— EXERCISE BRIEF —
Among the entries below, count the lines that contain the word "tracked". Write down only the total.

— RECORDS TO USE —

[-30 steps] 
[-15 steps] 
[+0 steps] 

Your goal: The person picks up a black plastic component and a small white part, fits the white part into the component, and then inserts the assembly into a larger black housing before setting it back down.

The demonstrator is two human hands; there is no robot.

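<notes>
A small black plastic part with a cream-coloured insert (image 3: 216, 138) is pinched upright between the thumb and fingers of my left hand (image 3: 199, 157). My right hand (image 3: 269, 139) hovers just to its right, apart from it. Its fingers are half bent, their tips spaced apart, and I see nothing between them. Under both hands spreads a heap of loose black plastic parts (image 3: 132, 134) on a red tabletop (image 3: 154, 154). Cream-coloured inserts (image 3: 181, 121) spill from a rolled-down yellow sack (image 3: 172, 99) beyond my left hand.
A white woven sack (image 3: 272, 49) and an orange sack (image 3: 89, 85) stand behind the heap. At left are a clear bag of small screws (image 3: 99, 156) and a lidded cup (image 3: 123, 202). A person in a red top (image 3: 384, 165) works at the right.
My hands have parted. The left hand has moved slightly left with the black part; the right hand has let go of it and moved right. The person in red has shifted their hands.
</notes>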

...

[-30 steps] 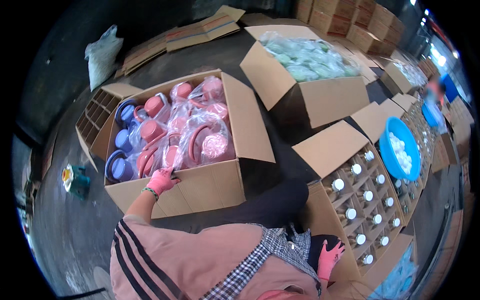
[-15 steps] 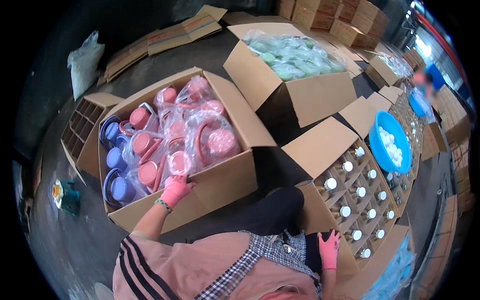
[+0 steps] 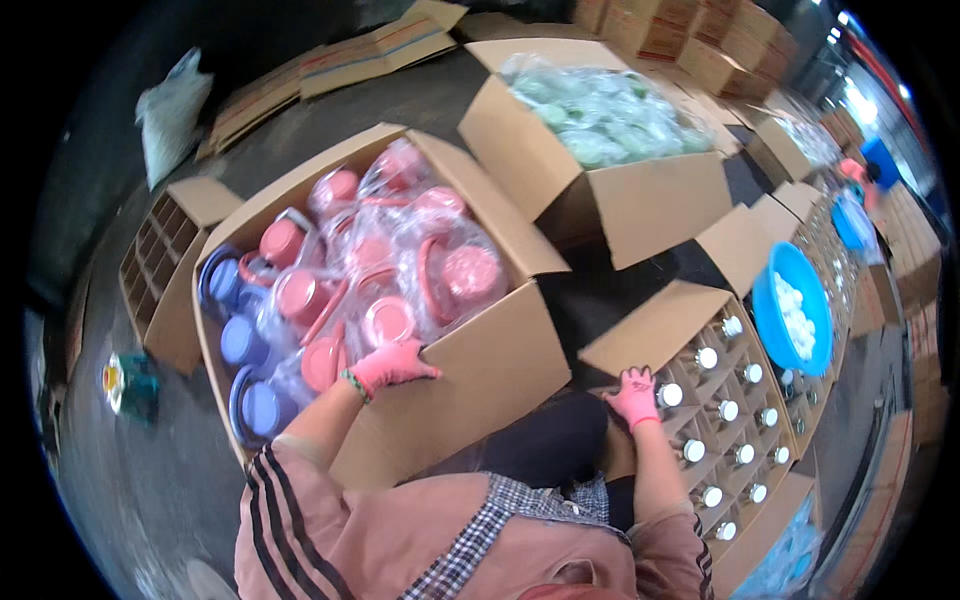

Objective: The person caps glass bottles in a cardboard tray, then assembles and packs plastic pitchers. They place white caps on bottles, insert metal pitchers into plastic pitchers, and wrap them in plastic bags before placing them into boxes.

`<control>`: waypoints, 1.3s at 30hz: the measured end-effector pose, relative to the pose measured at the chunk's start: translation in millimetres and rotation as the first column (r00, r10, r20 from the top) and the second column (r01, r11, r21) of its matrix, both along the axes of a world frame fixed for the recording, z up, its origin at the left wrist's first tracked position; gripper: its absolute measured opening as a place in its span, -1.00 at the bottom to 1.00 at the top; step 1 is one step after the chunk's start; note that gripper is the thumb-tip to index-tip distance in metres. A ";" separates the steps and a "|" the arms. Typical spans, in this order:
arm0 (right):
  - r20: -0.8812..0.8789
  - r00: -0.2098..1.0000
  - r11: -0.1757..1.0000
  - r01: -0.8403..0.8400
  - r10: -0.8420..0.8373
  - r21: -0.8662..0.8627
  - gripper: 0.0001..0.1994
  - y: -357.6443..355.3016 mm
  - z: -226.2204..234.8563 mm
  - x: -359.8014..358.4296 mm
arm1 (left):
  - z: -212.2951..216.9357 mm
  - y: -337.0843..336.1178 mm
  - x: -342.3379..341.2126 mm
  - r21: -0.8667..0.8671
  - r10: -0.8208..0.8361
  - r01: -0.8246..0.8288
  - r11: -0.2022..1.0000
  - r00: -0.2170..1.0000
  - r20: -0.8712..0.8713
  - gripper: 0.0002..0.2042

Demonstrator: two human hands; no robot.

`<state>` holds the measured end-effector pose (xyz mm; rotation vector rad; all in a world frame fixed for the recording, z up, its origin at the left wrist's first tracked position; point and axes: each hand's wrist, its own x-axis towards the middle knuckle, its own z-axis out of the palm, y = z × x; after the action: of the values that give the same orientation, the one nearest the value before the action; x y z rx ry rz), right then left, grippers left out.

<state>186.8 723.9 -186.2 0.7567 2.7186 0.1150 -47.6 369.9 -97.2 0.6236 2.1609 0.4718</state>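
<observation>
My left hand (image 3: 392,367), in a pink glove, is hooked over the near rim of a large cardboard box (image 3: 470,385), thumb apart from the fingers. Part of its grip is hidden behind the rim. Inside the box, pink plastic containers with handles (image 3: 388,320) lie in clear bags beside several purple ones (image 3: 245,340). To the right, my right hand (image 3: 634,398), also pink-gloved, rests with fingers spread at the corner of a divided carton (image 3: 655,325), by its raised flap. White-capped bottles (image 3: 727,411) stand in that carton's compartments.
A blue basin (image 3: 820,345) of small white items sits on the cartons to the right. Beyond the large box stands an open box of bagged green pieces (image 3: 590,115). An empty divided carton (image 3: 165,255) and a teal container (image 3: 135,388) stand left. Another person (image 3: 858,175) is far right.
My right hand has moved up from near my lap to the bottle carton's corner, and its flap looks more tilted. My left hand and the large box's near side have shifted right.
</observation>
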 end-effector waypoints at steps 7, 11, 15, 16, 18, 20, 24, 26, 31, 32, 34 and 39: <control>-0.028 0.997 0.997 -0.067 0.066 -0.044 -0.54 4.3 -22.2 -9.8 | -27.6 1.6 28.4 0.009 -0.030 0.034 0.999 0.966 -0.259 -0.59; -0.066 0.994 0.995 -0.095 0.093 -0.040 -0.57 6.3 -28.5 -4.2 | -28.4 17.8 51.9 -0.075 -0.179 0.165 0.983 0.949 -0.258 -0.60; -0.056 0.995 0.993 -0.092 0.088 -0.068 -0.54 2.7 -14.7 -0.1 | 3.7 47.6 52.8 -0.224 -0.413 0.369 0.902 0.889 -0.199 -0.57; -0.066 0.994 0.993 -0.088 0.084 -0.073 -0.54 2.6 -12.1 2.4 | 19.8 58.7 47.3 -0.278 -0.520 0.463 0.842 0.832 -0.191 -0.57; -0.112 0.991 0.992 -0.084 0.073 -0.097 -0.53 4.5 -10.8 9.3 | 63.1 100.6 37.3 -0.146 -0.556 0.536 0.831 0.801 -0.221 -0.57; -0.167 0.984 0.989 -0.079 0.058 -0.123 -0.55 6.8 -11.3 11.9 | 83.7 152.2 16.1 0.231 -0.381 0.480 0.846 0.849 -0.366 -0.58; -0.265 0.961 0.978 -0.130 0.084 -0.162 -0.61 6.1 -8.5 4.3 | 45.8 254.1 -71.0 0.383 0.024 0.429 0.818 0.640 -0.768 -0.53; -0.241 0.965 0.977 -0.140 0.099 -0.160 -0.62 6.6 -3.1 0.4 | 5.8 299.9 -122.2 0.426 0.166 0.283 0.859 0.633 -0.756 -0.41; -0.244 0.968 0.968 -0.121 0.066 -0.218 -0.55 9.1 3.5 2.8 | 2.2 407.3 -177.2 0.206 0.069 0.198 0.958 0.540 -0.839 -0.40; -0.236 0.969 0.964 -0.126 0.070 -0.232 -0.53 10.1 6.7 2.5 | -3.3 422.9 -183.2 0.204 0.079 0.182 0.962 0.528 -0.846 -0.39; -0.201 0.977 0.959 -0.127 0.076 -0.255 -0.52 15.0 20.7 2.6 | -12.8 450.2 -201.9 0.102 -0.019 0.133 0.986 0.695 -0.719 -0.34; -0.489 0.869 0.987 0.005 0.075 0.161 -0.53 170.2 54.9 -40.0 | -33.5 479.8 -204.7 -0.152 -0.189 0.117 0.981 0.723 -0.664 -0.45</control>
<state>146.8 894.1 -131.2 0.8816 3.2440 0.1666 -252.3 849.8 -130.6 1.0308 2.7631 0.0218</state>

— EXERCISE RESPONSE —
2